Brief:
Somewhere below is a line with "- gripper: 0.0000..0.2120" and, later, a line with "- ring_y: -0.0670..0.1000"; repeat those two lines and all the lines between them, exactly as they are.

Data provided:

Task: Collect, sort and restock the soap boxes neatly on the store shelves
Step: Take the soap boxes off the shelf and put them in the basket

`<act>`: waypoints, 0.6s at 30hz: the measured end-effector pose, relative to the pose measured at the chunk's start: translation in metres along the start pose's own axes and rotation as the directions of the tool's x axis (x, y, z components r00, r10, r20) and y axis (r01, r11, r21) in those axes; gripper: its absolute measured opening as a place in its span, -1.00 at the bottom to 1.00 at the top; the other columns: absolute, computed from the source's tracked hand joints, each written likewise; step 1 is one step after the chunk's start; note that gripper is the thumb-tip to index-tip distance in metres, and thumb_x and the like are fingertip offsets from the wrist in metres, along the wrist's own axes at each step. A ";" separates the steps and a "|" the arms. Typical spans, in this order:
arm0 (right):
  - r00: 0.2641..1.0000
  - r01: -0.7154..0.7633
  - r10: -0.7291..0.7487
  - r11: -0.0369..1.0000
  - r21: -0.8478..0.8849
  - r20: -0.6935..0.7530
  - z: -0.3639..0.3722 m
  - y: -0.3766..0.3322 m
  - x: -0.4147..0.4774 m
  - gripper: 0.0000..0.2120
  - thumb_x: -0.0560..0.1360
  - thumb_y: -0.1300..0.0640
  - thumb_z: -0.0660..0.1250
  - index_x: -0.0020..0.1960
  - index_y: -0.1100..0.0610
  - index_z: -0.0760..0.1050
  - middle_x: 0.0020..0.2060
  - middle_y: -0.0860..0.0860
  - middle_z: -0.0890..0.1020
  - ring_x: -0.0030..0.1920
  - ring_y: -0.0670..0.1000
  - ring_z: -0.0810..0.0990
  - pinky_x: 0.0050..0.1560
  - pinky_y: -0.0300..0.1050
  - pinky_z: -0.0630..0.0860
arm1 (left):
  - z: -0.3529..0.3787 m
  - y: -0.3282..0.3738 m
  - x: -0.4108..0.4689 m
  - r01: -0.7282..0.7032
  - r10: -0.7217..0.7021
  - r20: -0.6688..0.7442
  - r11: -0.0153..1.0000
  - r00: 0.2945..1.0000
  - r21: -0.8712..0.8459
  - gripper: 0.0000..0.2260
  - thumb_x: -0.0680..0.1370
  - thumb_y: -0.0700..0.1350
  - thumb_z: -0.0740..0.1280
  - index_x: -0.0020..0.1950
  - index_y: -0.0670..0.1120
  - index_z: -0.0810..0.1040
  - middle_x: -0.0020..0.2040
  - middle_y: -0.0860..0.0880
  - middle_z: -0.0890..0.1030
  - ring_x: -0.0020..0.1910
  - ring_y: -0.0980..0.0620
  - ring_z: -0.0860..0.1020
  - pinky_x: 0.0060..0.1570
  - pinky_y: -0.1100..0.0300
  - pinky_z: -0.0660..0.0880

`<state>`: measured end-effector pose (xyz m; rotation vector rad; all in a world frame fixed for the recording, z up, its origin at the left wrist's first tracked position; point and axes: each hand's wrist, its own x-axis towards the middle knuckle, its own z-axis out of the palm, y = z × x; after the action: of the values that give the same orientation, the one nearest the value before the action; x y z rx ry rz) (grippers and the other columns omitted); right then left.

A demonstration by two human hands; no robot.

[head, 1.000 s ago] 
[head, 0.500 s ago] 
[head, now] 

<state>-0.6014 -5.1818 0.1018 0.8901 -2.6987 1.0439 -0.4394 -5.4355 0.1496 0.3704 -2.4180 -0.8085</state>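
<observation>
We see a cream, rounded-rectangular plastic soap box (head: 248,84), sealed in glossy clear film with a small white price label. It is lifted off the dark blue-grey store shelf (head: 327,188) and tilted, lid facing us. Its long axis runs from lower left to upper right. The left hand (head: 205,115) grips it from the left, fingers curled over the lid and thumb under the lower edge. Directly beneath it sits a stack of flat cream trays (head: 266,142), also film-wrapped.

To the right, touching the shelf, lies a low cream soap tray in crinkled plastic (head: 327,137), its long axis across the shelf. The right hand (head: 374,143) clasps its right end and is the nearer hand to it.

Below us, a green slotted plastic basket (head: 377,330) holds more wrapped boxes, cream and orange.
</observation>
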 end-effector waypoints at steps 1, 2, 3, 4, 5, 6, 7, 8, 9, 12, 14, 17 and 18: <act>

Response box:
  - gripper: 0.0000..0.2120
  - thumb_x: -0.0560..0.1360
  - thumb_y: -0.1300..0.0640
  - thumb_z: -0.0660..0.1250
  - index_x: -0.0020..0.1960
  - index_y: -0.1100..0.0610
  - index_z: -0.0760..0.1050
  - middle_x: 0.0020..0.2060
  - middle_y: -0.0860..0.0860
  - middle_z: -0.0890..0.1020
  - ring_x: -0.0030..0.1920
  - ring_y: -0.0670..0.1000

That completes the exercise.